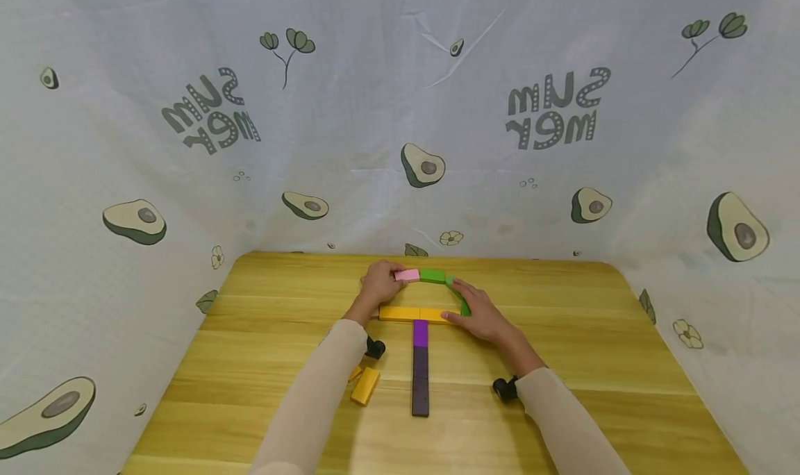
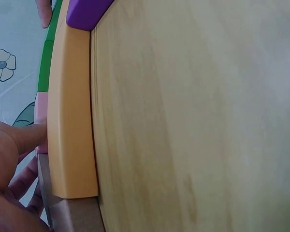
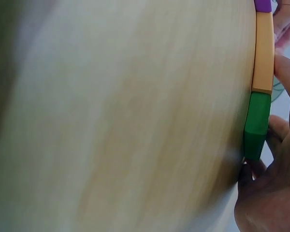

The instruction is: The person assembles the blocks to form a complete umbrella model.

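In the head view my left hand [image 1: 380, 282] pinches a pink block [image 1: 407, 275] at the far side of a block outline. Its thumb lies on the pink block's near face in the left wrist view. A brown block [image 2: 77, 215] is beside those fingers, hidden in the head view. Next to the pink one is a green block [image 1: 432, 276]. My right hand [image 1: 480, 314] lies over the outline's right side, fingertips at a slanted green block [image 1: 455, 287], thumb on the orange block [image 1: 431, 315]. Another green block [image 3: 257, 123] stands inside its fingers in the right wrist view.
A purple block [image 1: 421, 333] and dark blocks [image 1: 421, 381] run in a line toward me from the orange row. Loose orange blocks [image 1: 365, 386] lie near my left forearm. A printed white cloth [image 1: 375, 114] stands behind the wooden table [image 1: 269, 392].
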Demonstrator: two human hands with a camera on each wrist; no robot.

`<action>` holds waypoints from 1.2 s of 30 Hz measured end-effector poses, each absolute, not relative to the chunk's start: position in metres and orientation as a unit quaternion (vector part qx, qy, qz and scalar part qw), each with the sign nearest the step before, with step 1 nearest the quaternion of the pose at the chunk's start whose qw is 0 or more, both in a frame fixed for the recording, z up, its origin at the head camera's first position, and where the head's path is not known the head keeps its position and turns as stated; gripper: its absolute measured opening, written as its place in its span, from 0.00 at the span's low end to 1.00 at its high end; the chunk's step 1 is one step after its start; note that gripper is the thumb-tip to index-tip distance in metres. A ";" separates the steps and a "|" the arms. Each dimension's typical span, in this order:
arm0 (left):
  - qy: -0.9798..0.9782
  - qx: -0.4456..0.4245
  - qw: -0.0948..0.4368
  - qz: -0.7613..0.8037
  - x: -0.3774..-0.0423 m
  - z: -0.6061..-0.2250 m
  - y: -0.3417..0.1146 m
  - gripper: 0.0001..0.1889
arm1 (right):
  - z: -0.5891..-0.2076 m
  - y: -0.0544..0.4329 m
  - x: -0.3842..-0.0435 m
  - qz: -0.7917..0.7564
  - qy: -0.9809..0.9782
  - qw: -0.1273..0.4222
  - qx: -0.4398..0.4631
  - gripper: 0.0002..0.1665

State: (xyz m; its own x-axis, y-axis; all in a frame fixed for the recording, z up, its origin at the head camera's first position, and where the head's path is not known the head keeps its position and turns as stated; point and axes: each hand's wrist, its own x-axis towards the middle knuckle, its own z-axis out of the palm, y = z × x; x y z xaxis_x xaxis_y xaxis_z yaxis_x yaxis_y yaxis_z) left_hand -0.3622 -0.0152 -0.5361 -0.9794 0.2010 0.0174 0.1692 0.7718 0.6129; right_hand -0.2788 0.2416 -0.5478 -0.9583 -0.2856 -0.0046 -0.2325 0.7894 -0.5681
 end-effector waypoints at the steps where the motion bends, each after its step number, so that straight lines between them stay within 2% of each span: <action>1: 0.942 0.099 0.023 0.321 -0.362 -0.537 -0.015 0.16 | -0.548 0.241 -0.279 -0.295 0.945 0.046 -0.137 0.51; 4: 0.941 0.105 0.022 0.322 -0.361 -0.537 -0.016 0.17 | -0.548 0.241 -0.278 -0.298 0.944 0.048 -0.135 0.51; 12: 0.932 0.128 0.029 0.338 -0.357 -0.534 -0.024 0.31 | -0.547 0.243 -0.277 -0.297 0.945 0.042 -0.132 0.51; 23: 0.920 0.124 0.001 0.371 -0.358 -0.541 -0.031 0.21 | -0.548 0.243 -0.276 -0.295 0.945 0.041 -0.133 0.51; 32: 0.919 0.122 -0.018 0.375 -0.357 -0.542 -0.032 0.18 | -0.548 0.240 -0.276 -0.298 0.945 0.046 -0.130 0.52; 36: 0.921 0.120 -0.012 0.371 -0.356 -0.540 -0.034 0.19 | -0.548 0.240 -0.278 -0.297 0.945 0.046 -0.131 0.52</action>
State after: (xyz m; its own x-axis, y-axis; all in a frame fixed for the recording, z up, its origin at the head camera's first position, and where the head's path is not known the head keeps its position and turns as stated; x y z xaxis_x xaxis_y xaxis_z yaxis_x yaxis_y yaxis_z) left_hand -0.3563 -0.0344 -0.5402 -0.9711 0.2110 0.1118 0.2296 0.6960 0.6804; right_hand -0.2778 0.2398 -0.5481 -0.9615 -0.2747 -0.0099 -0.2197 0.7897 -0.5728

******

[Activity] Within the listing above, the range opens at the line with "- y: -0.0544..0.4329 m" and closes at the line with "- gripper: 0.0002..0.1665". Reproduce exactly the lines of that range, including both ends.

[Problem solution]
  - y: -0.0544..0.4329 m
  - x: -0.3842..-0.0435 m
  - qz: -0.7917..0.7564
  - qy: -0.9809..0.9782
  - qw: -0.1273..0.4222
  - qx: -0.4398..0.4631
  - gripper: 0.0002..0.1665

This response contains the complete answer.